Preços

DGS comprou máscaras FFP2 a 12 euros para as receber no dia seguinte

DGS comprou máscaras FFP2 a 12 euros para as receber no dia seguinte

A Direção-Geral de Saúde (DGS) chegou a comprar máscaras FFP2 cinco vezes mais caras, durante o mês de março, para proteção dos profissionais de saúde.

Os cadernos de encargos dos contratos por ajuste direto, celebrados pela DGS no âmbito da pandemia, já estão disponíveis no site de contratos públicos Base, como prometido pela tutela, sendo possível observar a discrepância de preços dos equipamentos de proteção individual e dos materiais de diagnóstico de covid-19, face à pressão do surto.

Os preços das máscaras FFP2 são os que registam maiores oscilações, entre os 1,24 euros e os 12 euros a unidade, sendo que o valor mais alto correspondeu a uma compra de apenas 3960 máscaras, cujo contrato foi celebrado a 13 de março, com a Batist Medical, para entrega no dia seguinte. Apesar de a maioria destes ajustes diretos ter um prazo de execução superior a 200 dias, os cadernos de encargos estabelecem prazos de entrega de alguns dias ou poucas semanas.

A maioria dos respiradores FFP2 para os profissionais de saúde foram adquiridos por preços que oscilam entre os 2,5 euros ou 2,83 euros. Já nas máscaras cirúrgicas tipo II, as mais vulgares, os preços conseguidos pela DGS variaram entre os 37 e os 73 cêntimos, com o valor mais baixo obtido dois dias depois da compra ao valor mais alto à FHC Farmacêutica, uma das empresas que mais lucrou com aquele organismo público.

A DGS negociou contratos por ajuste direto acima dos 99 milhões, desde 12 março, ao abrigo do regime excecional para o combate à covid-19, de acordo com os relatórios do Instituto dos Mercados Públicos, do Imobiliário e da Construção.

Costa descarta suspeitas

Estes milhões de compras estiveram debaixo de fogo no Parlamento, ontem, durante o debate quinzenal, com o CDS a anunciar que proporá a criação de uma Comissão Parlamentar Eventual de Acompanhamento a estes procedimentos - que terá de ser votada.

Telmo Correia, líder parlamentar centrista, falou numa "série de dúvidas que têm sido lançadas em relação a esses contratos e em relação à sua publicitação".

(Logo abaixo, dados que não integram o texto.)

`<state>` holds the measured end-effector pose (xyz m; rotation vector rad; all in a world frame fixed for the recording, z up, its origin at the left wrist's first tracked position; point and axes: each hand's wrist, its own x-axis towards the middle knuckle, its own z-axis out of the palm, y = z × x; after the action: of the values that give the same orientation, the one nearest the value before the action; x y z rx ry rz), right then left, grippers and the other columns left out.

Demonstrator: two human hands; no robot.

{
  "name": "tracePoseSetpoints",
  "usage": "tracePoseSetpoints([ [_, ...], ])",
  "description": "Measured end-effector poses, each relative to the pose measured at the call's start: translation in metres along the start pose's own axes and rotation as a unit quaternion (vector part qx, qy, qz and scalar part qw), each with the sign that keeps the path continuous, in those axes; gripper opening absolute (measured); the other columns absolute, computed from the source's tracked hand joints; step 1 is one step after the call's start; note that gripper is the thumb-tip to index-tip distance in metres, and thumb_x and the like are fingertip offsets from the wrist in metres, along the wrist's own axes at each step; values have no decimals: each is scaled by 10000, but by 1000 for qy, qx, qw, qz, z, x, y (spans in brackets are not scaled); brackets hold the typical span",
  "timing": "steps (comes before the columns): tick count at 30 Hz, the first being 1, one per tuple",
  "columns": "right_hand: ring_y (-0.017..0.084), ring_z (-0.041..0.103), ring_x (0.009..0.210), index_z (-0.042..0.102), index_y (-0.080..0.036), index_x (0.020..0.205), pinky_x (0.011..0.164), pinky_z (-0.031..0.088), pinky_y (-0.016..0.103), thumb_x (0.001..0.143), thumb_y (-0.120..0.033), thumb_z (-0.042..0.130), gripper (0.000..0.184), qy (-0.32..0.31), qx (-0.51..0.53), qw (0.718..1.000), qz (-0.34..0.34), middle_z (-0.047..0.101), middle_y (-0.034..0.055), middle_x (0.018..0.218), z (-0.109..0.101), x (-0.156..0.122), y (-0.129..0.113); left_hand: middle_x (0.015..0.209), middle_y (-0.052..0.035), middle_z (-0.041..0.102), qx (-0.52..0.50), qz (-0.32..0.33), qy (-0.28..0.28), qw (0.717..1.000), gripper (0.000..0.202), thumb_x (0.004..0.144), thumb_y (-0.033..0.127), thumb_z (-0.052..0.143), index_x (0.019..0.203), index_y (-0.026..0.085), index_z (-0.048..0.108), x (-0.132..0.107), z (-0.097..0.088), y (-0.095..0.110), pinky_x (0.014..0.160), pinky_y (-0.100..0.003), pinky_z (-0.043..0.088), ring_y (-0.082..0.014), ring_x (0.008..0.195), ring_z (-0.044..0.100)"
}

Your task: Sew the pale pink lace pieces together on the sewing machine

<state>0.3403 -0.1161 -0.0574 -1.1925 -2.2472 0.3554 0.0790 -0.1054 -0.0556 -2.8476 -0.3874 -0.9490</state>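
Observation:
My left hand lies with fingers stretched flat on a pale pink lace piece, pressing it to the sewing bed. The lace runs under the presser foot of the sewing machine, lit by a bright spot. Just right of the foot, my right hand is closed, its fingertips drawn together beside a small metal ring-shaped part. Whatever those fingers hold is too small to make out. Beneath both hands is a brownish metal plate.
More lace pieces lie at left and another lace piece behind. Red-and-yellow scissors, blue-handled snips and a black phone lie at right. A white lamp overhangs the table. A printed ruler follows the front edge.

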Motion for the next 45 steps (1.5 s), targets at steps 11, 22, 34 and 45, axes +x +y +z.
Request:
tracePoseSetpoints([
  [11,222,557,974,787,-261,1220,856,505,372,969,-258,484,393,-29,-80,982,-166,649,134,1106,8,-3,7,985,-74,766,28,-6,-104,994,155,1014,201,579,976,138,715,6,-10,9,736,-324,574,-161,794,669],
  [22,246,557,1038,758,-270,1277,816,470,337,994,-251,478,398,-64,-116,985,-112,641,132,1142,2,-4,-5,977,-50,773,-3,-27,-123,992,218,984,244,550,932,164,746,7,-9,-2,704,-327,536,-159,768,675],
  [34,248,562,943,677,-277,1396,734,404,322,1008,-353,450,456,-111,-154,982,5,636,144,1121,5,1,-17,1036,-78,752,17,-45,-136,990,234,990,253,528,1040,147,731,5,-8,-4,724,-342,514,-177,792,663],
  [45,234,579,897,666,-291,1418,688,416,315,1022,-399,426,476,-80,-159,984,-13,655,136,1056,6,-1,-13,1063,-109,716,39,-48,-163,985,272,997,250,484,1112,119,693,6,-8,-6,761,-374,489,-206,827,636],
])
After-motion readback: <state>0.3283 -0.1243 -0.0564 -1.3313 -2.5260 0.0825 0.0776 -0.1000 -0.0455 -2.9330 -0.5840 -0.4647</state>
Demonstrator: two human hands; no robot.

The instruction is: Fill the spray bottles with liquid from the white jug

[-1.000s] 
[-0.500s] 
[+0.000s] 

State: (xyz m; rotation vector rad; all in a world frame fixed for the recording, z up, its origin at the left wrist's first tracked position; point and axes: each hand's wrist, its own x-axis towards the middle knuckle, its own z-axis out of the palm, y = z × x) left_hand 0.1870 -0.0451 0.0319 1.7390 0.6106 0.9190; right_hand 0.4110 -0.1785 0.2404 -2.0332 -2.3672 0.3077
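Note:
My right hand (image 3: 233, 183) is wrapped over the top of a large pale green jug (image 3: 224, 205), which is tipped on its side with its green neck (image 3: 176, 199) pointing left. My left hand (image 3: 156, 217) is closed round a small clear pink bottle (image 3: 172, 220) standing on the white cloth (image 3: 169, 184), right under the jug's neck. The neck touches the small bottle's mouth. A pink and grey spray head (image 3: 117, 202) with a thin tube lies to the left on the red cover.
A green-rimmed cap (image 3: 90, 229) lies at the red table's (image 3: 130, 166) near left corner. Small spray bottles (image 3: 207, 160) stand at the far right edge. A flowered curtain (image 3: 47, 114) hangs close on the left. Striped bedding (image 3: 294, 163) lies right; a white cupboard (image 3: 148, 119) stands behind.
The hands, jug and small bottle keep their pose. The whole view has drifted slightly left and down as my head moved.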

O PAN foi mais longe e exigiu perceber o motivo do ajuste direto à empresa Quilaban, propriedade do ex-candidato do PS a Cascais João Cordeiro, com "urgência imperiosa", quando "o prazo de execução é de nove meses". "O Governo pondera realizar uma investigação independente a este negócio?", questionou a líder parlamentar Inês Sousa Real.

Mas o primeiro-ministro assegurou que, além da publicação dos contratos no Base, dentro de 60 dias, será conhecido um relatório sobre o que foi feito na vigência deste regime de exceção.

"No princípio, tudo é de menos. Depois, tudo foi em excesso. Na nossa ação política, não nos deixaremos condicionar pelo clima do momento. Devemos fazer em cada momento aquilo que é racional, tendo sempre presente que esta não é uma corrida de cem metros, mas uma longa maratona ", apontou António Costa.

Contratos mais caros - O contrato por ajuste direto mais elevado foi celebrado pela DGS com a GLSMED Trade (do grupo Luz Saúde): 13,8 milhões de euros para a aquisição de 20 milhões de máscaras cirúrgicas (a 49 cêntimos cada) e 400 mil testes de diagnóstico (a dez euros cada). Foi a empresa que mais lucrou com a DGS nesta altura -33,31 milhões. O segundo contrato mais elevado, de 11,484 milhões, foi com a Raclac e incluiu a compra de 500 mil fatos de proteção integrais (13,98 euros cada).

Prazo de 13 dias - A Quilaban, de João Cordeiro (antigo presidente da Associação Nacional de Farmácias e ex-candidato autárquico pelo PS), celebrou um contrato por ajuste direto a 7 de abril, com a DGS, de 9 milhões de euros, para a venda de três milhões de respiradores FFP2 (2,83 euros cada) e de um milhão de máscaras cirúrgicas tipo II (54 cêntimos cada). A previsão de entrega era 20 de abril, apesar de o prazo de execução ser de 268 dias.

Mais cara - A FHC Farmacêutica é das empresas com os materiais de proteção mais caros com que a DGS negociou. Uma máscara FFP2 chegou a custar 4,6 euros, uma cirúrgica 0,73 cêntimos e um fato completo impermeável 16 euros. A empresa vendeu quase 14 milhões à DGS.